◆ Task description ◆
Every line containing the word "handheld" must be pulled from the records.

◆ Given records ◆
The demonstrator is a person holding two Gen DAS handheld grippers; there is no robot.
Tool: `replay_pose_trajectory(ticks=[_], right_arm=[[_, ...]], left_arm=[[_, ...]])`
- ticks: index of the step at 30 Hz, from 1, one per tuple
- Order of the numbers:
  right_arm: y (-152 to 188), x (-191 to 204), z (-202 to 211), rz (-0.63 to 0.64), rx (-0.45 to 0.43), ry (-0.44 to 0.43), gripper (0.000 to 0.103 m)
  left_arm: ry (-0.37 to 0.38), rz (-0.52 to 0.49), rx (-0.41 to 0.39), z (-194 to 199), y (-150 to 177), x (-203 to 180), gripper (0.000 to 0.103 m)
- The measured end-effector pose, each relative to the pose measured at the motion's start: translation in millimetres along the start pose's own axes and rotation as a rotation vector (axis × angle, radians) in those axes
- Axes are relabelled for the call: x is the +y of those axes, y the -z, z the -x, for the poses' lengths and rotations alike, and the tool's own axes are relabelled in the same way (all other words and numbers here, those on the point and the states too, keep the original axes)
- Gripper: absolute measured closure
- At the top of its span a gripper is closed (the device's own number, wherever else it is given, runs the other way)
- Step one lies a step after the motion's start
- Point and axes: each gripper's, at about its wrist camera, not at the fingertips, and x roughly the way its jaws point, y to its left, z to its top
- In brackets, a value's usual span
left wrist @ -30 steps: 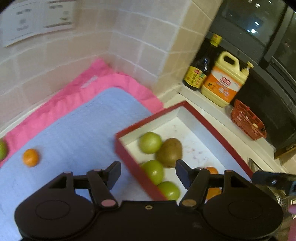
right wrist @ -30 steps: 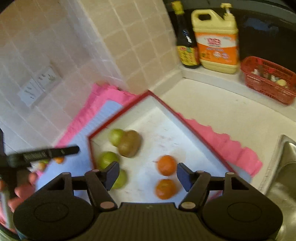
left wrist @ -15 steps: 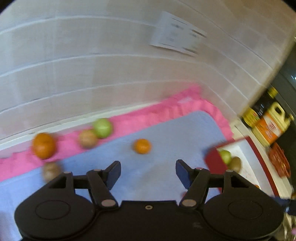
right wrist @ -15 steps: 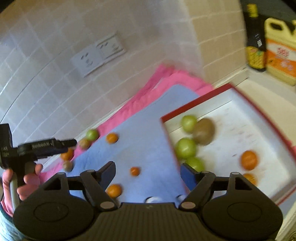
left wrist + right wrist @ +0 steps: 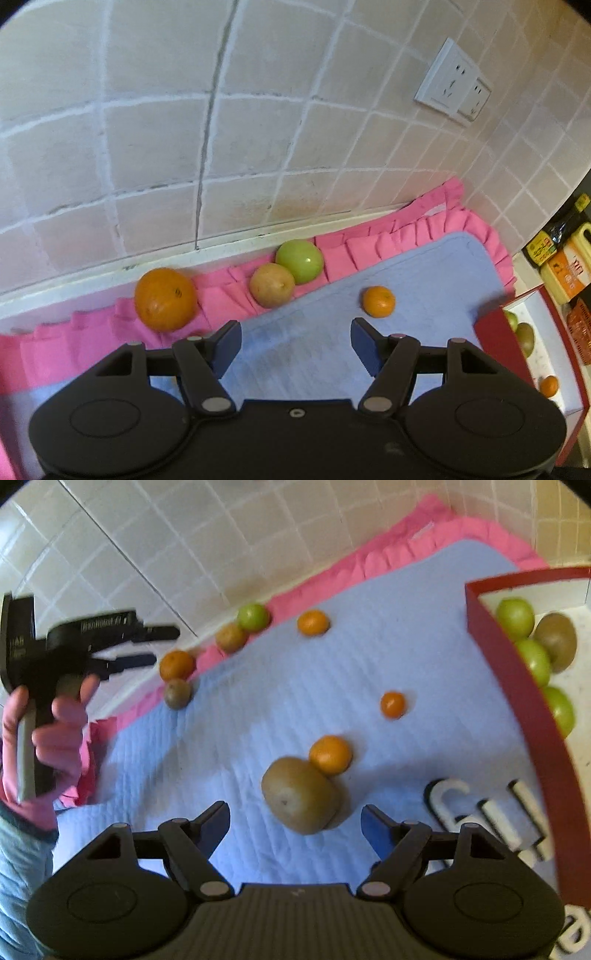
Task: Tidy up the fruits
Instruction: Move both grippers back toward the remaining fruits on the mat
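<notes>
My left gripper (image 5: 295, 341) is open and empty above the blue mat (image 5: 424, 273). Beyond it, near the wall, lie a big orange (image 5: 164, 299), a brown fruit (image 5: 271, 285), a green apple (image 5: 300, 260) and a small tangerine (image 5: 378, 301). My right gripper (image 5: 295, 821) is open and empty, just short of a kiwi (image 5: 300, 794) with a tangerine (image 5: 330, 755) touching it. Another small tangerine (image 5: 393, 704) lies farther on. The red-rimmed box (image 5: 517, 686) at the right holds green apples (image 5: 515, 617) and a kiwi (image 5: 557, 641). The left gripper (image 5: 155, 646) shows at the far left.
A pink frilled cloth (image 5: 369, 243) lies under the blue mat along the tiled wall (image 5: 258, 129). A wall socket (image 5: 452, 83) is up on the right. Bottles (image 5: 561, 266) stand past the box. Another kiwi (image 5: 178, 694) lies by the mat's left edge.
Both grippers have swung left, away from the box and toward the loose fruit on the mat. The right gripper has come down close to the kiwi. Both stay open.
</notes>
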Motion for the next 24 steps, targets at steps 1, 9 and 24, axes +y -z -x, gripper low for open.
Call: replay_pose_trajectory(ticks=[1, 9, 24], right_arm=[[3, -1, -5, -0.014, 0.006, 0.005, 0.021], [15, -4, -28, -0.076, -0.041, 0.002, 0.02], [7, -6, -65, -0.074, -0.047, 0.002, 0.019]], left_arm=[[-0.001, -0.011, 0.006, -6, -2, 1, 0.025], [-0.106, -0.116, 0.053, -70, -7, 0, 0.024], [-0.137, -0.107, 0.078, -116, -17, 1, 0.024]])
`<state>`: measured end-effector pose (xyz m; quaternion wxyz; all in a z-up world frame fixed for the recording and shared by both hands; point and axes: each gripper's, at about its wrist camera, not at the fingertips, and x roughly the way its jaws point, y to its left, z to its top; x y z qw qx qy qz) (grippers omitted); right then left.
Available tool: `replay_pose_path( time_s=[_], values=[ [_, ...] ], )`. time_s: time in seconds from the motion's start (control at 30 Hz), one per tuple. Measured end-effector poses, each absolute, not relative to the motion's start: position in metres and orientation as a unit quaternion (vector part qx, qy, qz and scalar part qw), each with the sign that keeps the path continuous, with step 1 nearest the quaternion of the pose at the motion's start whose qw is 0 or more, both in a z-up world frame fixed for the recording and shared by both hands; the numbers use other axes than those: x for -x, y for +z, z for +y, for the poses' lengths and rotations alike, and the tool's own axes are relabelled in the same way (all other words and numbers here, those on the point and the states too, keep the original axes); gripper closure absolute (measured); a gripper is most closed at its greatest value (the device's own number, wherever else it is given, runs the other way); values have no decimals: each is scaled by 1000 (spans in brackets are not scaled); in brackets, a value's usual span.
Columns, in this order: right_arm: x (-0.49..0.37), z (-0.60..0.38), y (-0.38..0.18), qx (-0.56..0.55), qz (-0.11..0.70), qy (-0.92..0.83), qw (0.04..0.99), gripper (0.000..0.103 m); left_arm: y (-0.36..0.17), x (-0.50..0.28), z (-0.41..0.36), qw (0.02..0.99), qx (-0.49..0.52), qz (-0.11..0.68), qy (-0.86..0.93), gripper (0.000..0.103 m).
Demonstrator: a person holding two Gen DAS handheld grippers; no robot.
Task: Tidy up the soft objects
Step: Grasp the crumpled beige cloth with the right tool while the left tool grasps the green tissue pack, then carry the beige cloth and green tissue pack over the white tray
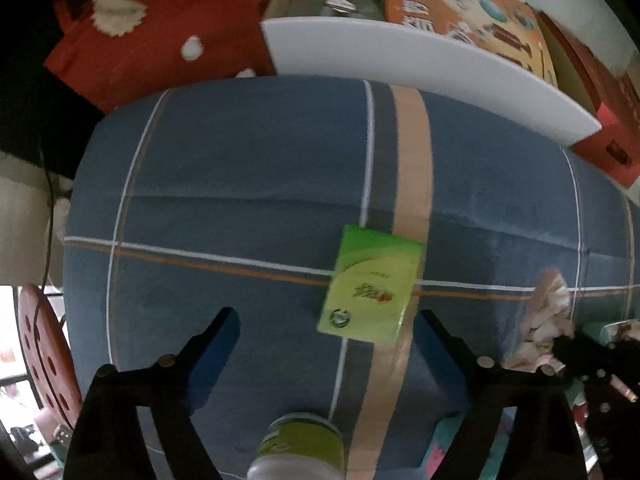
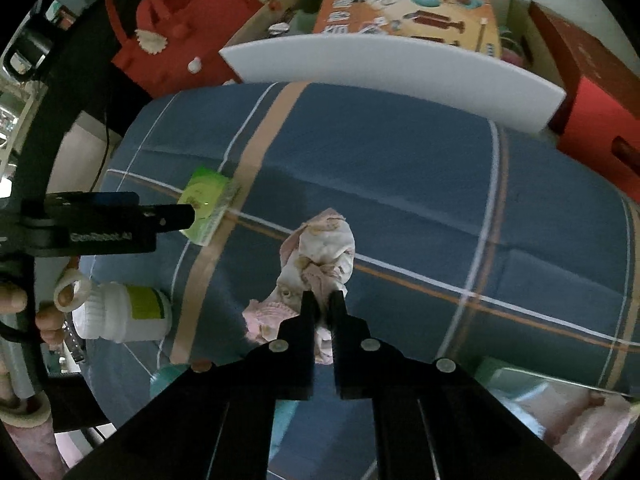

◆ Exercise solution ◆
The demonstrator is a person holding two Gen DAS handheld grippers; there is no robot.
Demonstrator: a person holding two Gen DAS handheld grippers; no robot.

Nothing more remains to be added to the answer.